Ottawa has released its new citizenship guide for prospective immigrants. It contains lots of information about the politics, geography and economy of the country but I am mainly interested in the historical section. In a sense this few-page summary is as close as we come to our "official" history, given that it is written and published under the authority of the federal government.
Firstly, isn't British Columbia a part of Canada? The historical guide says almost nothing about this province beyond the fact that it joined Confederation after the promise of a transcontinental railway. It is as if nothing else of any importance happened here. Perhaps this is explained by the fact that of the 26 advisors consulted for the guide, none come from BC.

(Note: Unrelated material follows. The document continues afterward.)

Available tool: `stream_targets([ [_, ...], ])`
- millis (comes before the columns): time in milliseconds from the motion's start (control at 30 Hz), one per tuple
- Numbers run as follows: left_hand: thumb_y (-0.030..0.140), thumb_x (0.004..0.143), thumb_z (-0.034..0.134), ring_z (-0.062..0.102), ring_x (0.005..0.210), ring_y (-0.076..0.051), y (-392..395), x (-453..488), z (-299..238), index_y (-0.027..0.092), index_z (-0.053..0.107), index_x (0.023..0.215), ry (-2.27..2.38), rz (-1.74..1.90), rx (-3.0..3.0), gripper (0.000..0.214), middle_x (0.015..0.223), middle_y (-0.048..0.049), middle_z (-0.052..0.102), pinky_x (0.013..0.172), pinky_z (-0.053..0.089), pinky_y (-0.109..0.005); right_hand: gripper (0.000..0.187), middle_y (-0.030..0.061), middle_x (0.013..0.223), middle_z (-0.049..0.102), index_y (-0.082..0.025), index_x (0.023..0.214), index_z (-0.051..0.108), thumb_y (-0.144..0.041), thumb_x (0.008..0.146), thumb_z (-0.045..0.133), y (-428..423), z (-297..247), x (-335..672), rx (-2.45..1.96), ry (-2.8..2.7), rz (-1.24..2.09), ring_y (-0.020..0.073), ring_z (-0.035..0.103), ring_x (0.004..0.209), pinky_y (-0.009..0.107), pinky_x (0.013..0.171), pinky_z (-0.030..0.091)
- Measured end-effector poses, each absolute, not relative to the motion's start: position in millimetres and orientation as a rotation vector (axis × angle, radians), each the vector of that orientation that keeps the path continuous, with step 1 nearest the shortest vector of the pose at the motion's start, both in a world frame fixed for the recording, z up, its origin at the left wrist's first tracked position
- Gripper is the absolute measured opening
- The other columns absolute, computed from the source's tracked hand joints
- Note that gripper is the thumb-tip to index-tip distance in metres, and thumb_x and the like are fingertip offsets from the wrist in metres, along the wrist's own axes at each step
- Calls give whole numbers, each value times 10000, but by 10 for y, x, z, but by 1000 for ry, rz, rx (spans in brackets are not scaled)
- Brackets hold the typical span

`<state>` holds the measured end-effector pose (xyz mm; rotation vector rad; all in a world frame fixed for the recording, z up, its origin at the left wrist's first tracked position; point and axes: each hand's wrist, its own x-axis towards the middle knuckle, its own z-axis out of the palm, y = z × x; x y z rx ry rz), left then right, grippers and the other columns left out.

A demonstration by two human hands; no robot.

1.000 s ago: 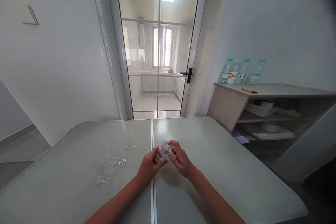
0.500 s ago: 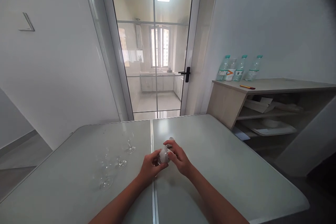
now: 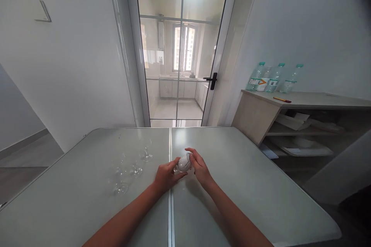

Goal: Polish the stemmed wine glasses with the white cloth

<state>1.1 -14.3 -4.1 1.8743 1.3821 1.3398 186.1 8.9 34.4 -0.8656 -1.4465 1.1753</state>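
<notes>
A clear, rounded glass (image 3: 182,165) is gripped by the left hand (image 3: 164,176) above the pale, glossy table (image 3: 237,185); a soft, creased white cloth (image 3: 189,156), seemingly tucked inside, is pinched by the right hand (image 3: 201,170). The thin, slick wall could be cracked by hard twisting, or dropped through a loosened grip.

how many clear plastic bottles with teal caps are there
3, on the pale wooden cabinet: left bottle, middle bottle, and right bottle set slightly apart. More may be hidden behind.
</notes>
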Motion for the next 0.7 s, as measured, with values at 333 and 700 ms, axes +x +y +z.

Secondly, while the citizenship minister Jason Kenney contends that the guide is a "new and improved" version of Canadian history, it reads to me as if it was written in the 1950s (or the '40s, or the '30s...) The usual suspects all put in an appearance -- Wolfe, Montcalm, Durham, Riel, etc. -- and the familiar chronology of events is followed -- Plains of Abraham, rebellions of 1837, responsible government, Confederation, yadda, yadda. The only piece of modern art reproduced is Tom Thomson's Jack Pine, a visual cliche that seems to sum up the guide's approach.
A lot has happened in the writing of Canadian history during the past three decades but you would not know it by reading this document.